Records from a collection
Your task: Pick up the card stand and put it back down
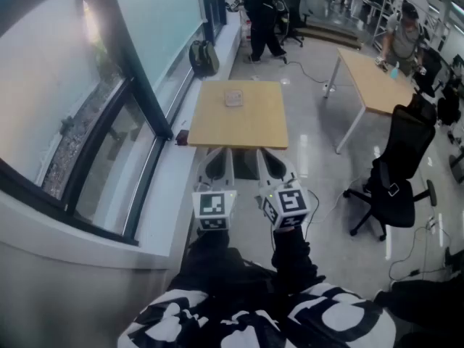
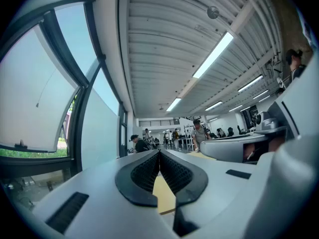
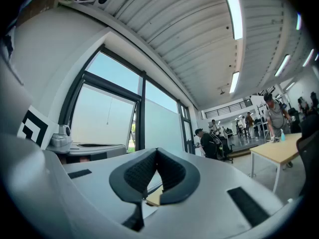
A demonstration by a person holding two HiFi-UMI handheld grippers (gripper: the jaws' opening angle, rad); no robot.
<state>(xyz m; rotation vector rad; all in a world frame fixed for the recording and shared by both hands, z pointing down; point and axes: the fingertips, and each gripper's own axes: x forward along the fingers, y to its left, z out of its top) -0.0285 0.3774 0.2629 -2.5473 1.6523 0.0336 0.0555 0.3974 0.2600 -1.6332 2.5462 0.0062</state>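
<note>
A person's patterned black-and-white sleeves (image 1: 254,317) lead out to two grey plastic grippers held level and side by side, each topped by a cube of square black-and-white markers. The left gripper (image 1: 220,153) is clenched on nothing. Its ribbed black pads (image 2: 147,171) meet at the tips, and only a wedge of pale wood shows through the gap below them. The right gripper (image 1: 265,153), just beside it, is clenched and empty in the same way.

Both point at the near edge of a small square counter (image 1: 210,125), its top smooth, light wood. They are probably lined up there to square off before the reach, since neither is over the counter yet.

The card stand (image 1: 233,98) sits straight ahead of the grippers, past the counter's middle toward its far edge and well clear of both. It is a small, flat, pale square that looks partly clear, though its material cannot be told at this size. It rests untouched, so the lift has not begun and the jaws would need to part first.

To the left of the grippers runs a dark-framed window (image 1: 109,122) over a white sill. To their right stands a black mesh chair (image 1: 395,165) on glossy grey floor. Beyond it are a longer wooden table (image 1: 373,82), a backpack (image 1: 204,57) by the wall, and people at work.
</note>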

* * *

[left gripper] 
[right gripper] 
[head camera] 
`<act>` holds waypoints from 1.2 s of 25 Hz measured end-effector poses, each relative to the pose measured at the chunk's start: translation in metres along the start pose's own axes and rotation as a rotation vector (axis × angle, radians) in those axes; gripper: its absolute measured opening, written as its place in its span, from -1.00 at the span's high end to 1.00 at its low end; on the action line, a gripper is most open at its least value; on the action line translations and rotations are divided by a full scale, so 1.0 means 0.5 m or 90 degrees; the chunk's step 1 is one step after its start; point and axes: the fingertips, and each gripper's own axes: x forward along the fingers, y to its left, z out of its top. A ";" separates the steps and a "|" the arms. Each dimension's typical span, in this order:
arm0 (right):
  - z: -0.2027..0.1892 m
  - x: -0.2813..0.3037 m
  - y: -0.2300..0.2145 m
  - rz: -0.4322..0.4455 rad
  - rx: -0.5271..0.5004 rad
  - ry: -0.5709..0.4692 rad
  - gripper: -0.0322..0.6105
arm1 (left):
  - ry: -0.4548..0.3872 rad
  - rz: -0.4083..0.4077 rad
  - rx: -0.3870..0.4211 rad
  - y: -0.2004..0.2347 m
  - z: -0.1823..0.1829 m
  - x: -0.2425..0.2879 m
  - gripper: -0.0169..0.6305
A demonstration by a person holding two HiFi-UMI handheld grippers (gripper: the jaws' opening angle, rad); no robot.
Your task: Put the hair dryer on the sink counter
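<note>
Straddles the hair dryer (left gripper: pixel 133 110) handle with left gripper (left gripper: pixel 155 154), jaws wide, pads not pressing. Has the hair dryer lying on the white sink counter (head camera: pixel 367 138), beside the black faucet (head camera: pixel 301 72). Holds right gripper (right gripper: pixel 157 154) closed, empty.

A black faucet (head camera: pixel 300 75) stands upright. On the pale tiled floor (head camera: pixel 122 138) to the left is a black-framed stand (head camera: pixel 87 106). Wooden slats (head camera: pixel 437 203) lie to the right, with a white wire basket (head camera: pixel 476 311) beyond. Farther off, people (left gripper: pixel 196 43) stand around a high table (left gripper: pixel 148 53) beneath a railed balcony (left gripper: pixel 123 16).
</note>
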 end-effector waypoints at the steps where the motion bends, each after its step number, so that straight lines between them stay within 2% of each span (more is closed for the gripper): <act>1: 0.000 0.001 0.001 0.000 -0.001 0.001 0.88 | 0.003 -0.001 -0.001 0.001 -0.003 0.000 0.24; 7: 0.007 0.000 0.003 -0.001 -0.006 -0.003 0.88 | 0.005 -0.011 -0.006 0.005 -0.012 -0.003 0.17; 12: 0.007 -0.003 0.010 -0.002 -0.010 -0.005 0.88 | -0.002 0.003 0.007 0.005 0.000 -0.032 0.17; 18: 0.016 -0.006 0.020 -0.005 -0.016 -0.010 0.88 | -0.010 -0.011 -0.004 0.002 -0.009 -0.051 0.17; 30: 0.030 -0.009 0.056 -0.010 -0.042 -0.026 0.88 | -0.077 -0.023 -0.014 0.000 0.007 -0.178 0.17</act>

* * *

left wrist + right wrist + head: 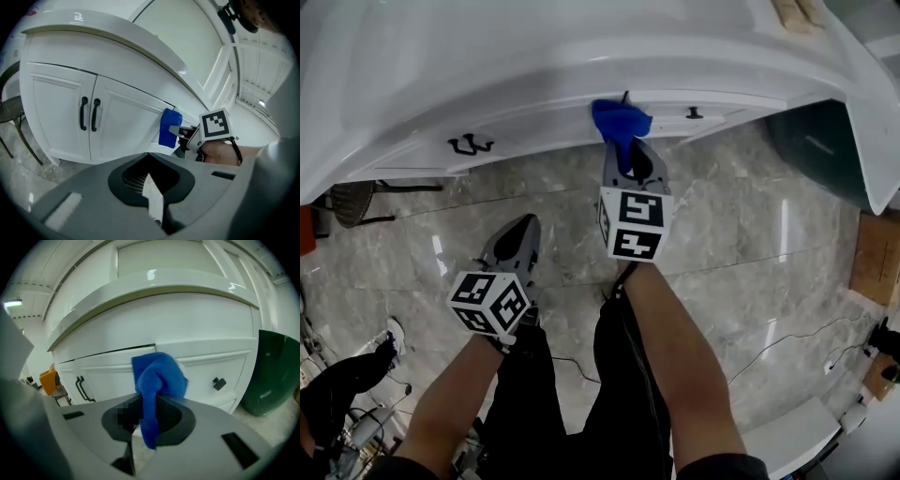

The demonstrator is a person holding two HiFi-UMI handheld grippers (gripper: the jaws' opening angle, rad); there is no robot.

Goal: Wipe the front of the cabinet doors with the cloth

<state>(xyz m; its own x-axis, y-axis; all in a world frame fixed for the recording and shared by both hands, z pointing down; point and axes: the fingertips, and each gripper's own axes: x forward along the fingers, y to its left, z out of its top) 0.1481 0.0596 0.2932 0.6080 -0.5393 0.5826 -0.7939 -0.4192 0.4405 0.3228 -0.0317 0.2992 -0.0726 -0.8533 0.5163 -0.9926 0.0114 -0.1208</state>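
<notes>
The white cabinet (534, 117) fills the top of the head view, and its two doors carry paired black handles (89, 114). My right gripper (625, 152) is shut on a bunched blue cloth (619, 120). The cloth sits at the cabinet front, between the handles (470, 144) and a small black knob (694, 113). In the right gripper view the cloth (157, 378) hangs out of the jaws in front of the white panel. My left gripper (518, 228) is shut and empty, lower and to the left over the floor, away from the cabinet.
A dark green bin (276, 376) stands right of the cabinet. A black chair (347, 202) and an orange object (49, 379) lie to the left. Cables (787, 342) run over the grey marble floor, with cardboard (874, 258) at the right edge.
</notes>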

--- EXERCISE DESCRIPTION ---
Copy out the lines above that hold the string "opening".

--- RESPONSE TO THIS EXERCISE ---
A demonstration by a person holding two HiFi-UMI handheld grippers (gripper: the jaws' opening angle, rad); no robot.
`<act>` holds waypoints from 1.2 s of 25 Hz measured end-effector poses, each relative to the pose measured at the chunk's start: translation in metres along the start pose's own axes and rotation as a rotation vector (axis × angle, radians) in those axes; gripper: its absolute measured opening, written as its place in its span, from -1.00 at the span's high end to 1.00 at its low end; on the action line, a gripper is most open at its least value; on the action line translations and rotations are divided by a full scale, so 1.0 means 0.5 m or 90 degrees; the chunk's step 1 is one step after its start; point and axes: the fingertips, and each gripper's own axes: x forward along the fingers, y to its left, z out of its top. A ";" separates the steps and a "|" the arms. Each dimension's typical span, in this order:
A demonstration by a person holding two HiFi-UMI handheld grippers (gripper: the jaws' opening angle, rad); no robot.
The demonstrator is a person holding two HiFi-UMI handheld grippers (gripper: the jaws' opening angle, rad); there is no robot.

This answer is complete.